Meantime, she plays the mythological Greek oracle Phaedra in the sword-and-sandal epic “Immortals.”

“I wanted to try something different,” she says. “This is my first association with a big budget film.” (She filmed “Immortals” before “Planet of the Apes.”)

As the virgin Phaedra, she has the ability to see into the future—and the times being the terrifying reign of genocidal King Hyperion (Mickey Rourke), the future is looking pretty grim. Captured by the king’s men, the soothsayer unexpectedly falls in love with a young rebel leader named Theseus (British hunk Henry Cavill). However, Phaedra stands to lose her psychic powers if she and Theseus consummate their relationship. What’s a girl to do?

“She wants to feel these human feelings of being touched and feeling real joy,” explains the actress. “But then she will no longer have the gift of the visions.”

As for her own thoughts on psychic abilities, Pinto believes in “some kind of supernatural energy.”

“I’m not necessarily saying it’s a religion or God or anything like that but I do believe in powers,” she says.

The popular actress says she was lucky to work with a top-notch cast and a world-class director in Tarsem Singh (“The Cell,” “The Fall”).

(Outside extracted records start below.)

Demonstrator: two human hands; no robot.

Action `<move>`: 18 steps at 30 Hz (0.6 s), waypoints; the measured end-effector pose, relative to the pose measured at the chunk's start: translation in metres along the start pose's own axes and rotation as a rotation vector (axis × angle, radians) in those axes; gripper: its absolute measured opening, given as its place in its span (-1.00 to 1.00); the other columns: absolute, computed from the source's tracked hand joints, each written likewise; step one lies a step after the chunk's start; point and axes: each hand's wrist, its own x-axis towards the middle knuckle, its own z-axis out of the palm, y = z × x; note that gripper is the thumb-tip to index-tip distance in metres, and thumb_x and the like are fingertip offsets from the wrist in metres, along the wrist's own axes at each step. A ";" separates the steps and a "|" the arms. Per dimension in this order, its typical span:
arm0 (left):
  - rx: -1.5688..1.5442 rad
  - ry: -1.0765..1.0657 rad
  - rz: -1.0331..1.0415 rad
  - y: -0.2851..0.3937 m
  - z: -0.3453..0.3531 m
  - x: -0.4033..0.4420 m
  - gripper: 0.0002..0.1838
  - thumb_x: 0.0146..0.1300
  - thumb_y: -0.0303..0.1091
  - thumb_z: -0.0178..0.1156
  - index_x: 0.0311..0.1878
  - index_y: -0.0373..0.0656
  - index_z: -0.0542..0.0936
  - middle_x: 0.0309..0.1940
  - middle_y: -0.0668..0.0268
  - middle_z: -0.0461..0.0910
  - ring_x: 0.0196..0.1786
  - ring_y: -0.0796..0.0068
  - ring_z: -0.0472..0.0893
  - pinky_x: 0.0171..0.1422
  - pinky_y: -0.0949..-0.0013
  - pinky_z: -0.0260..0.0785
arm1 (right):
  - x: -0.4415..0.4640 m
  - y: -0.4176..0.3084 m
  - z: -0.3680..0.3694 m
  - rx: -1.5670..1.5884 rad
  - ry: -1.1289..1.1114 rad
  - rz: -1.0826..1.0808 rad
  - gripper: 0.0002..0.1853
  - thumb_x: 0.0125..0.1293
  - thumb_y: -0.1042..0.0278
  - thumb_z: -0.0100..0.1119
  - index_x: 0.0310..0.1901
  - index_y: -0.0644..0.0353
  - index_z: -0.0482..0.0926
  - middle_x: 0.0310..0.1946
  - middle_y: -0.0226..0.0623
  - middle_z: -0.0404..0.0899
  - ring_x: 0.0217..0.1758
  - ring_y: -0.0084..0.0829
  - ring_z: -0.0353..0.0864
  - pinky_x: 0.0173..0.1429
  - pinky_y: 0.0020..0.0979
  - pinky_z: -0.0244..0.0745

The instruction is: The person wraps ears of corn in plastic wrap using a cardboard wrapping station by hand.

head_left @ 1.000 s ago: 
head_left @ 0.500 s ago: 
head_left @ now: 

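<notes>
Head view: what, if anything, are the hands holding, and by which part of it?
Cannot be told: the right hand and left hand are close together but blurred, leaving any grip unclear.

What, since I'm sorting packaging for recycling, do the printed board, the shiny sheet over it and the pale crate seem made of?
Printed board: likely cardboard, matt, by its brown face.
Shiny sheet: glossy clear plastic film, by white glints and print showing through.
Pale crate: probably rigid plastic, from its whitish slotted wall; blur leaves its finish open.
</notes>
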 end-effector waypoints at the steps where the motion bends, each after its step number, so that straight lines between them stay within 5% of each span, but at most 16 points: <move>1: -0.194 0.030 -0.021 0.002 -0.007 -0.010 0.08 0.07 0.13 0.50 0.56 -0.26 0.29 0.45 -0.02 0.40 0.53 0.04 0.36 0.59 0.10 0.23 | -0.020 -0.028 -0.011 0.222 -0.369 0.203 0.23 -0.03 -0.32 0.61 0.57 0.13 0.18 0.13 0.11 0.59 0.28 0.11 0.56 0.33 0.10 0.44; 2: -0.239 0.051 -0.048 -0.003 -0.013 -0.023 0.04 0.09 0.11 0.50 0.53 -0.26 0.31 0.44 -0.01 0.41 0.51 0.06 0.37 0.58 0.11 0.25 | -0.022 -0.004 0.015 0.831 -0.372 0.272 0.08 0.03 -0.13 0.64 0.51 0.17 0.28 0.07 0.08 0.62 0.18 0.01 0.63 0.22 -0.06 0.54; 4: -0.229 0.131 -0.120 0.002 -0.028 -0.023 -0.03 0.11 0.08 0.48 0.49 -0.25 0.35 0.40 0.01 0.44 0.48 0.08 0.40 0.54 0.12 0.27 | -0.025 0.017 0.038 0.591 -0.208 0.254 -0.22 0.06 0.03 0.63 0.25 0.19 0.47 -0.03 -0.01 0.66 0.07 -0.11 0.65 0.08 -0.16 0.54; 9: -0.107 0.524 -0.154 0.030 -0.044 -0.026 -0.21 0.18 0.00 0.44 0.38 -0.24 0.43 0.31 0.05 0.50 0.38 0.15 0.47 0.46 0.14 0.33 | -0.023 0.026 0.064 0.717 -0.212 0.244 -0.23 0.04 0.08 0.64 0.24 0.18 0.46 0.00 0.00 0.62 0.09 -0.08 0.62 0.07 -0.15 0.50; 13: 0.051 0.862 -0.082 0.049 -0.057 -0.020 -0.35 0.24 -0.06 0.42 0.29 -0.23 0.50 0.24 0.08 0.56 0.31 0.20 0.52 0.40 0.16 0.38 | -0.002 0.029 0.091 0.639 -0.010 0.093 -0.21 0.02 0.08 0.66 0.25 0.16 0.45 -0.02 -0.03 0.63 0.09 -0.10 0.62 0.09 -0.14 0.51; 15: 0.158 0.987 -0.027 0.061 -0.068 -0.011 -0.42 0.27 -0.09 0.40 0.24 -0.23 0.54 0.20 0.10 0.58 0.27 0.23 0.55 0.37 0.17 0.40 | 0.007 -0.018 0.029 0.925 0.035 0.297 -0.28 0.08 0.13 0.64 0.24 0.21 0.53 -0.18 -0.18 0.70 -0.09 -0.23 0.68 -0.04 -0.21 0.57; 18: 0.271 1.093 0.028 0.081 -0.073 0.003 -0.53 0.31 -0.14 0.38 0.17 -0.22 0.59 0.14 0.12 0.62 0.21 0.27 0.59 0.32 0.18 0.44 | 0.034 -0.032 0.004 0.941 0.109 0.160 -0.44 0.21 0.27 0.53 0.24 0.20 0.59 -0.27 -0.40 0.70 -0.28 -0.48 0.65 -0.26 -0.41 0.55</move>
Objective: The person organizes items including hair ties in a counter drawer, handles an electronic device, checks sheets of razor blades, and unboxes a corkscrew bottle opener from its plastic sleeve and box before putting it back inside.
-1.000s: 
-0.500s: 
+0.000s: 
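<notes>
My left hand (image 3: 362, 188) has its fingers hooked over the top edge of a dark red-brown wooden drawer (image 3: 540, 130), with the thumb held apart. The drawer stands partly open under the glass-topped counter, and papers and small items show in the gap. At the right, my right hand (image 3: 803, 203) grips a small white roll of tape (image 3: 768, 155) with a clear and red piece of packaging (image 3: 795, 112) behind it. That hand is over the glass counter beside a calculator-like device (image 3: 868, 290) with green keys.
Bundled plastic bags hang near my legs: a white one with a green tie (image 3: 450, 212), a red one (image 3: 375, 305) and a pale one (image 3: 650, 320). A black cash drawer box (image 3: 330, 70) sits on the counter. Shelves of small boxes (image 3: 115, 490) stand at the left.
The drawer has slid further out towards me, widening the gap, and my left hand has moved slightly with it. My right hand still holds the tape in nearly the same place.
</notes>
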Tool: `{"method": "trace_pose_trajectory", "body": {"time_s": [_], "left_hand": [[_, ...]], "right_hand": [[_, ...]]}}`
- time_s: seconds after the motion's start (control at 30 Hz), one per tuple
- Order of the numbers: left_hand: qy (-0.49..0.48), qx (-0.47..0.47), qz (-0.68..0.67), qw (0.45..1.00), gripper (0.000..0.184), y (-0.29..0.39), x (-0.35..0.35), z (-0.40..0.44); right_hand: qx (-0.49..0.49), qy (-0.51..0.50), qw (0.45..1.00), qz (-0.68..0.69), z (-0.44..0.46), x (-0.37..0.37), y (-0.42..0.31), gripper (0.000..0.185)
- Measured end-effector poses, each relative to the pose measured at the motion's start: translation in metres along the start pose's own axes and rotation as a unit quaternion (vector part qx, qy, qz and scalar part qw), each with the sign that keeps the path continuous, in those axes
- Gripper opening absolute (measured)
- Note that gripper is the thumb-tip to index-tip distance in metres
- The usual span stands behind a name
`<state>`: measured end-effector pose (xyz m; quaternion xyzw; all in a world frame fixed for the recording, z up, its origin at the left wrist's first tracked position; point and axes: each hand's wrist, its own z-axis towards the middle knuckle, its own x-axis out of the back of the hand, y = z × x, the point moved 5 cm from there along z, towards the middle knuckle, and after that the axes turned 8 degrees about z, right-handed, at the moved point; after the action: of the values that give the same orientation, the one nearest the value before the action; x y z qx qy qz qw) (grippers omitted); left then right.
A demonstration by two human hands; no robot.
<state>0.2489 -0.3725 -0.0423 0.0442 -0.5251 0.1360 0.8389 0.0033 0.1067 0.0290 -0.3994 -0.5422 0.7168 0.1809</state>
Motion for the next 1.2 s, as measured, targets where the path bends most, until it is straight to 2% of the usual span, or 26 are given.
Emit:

“Tarsem has the first word and the last word on everything and that, to me, felt great,” she says. “At the end of the day, you enter a film as an actor knowing your director is the captain of the ship and you want the director’s vision to be carried out in the film. So in that sense, it helped us as actors because he guided us through every step of the way.”

Pinto was game for everything the filmmaker asked her to do, though she chose to use a body double for a love scene with Cavill.

“He was an absolute gentleman during that, which we shot on the first day,” she says. “He is very giving as a performer. Those are the kinds of actors you want to work with.”

Having imagined herself as Scarlett O’Hara and other cinema icons growing up in Mumbai, Pinto feels she is getting a chance to live out her childhood fantasies by appearing in movies.

“When I was asked to play the oracle priestess, I felt like I was born to do it,” she says, smiling.

As perhaps the most famous South Asian actress in the world, Pinto is proud to be asked to do a variety of roles.

“It’s a multicultural world,” the brunette beauty says. “I think the timing is right and to world is getting much smaller and people are realizing that. Look at any country right now and you’ve got a multicultural population living there.”

Having lived in England for much of her adult life, Pinto considers herself a world citizen right now.

“My home right now is BA,” she says, referring to British Airways, where she spends a lot of time traveling to locations around the globe. “I really don’t have a home base. Bombay (Mumbai) is always home. I keep going back there and I live in London too.”